A View to Your Welfare

From Commentary on First Corinthians 12.7-11 (ca. 380-395)

“But to each one is given the manifestation of the Spirit to profit with all.” And what, someone might ask a “working,” a “gift,” and a “ministration”? They are mere differences of names, since the things are the same… Paul comforts his reader also in another kind of way, by the consideration that the measure given is profitable to him, even though it be not so large… saying, but to each one is given the manifestation of the Spirit to profit with all. This is in case one might say “Yet I have received less [i.e. one is not working miracles].” He says that it was profitable… For though there be a difference of gifts, yet the evidence is one: since whether you have much or little, you are equally manifest… Do not grieve as if God has despised you. God has not done this to dishonor you or declare you inferior to another, but to spare you and with a view to your welfare.
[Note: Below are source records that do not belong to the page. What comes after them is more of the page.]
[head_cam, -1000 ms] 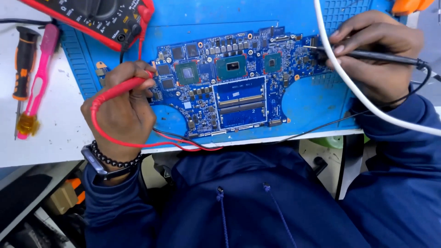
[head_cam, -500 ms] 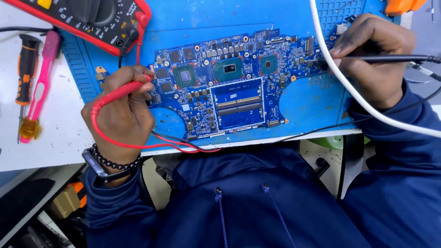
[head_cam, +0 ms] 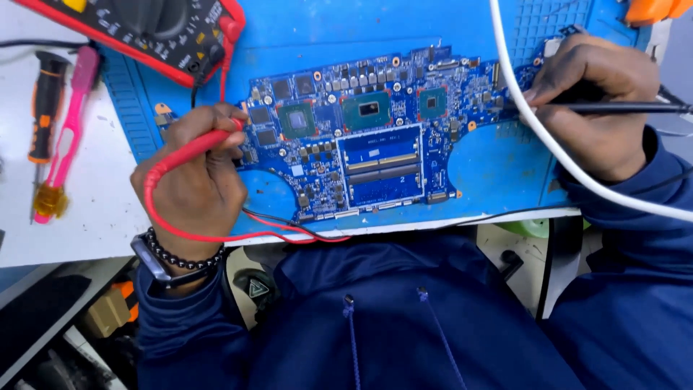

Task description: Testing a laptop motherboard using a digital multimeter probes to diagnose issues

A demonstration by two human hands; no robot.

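Observation:
A blue laptop motherboard (head_cam: 375,144) lies on a blue work mat (head_cam: 498,170) in the head view. My left hand (head_cam: 195,180) grips a red test probe (head_cam: 191,148), its tip touching the board's left edge. My right hand (head_cam: 595,101) holds a black test probe (head_cam: 621,107) with its tip on the board's right end. A red lead (head_cam: 180,235) loops around my left hand. The red and black multimeter (head_cam: 151,29) sits at the top left of the mat.
A thick white cable (head_cam: 548,141) crosses over my right hand. An orange-and-black screwdriver (head_cam: 43,108) and a pink tool (head_cam: 68,137) lie on the white table at the left. An orange object (head_cam: 650,9) sits at the top right.
The view has shifted slightly. Both hands keep their probes on the board, with the right hand's probe moved a little further up along the right end.

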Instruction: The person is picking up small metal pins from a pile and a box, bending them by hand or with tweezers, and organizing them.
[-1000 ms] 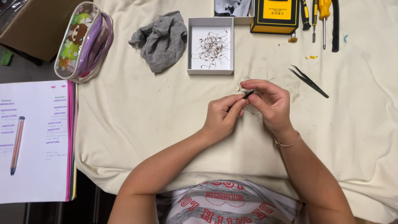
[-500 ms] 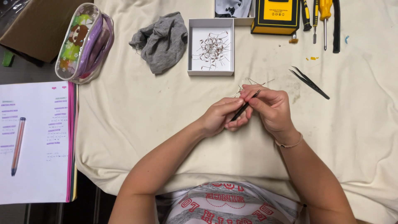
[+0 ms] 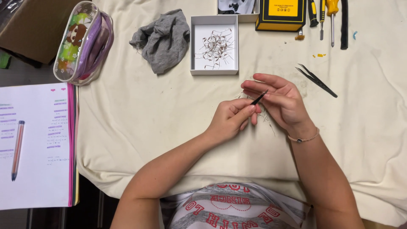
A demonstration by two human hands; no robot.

To receive more than one has ability to bear is unprofitable, injurious, and a cause of dejection.

St. John Chrysostom (ca. 347-407) was Archbishop of Constantinople, and one of the greatest preachers of his era. He is traditionally counted among the Four Great Doctors of the Eastern Church.  The Homilies on I Corinthians date from his ministry in his native Antioch, and were preached in the 380s and 390s. His feast day is September 13. The text is slightly adapted for modern readers.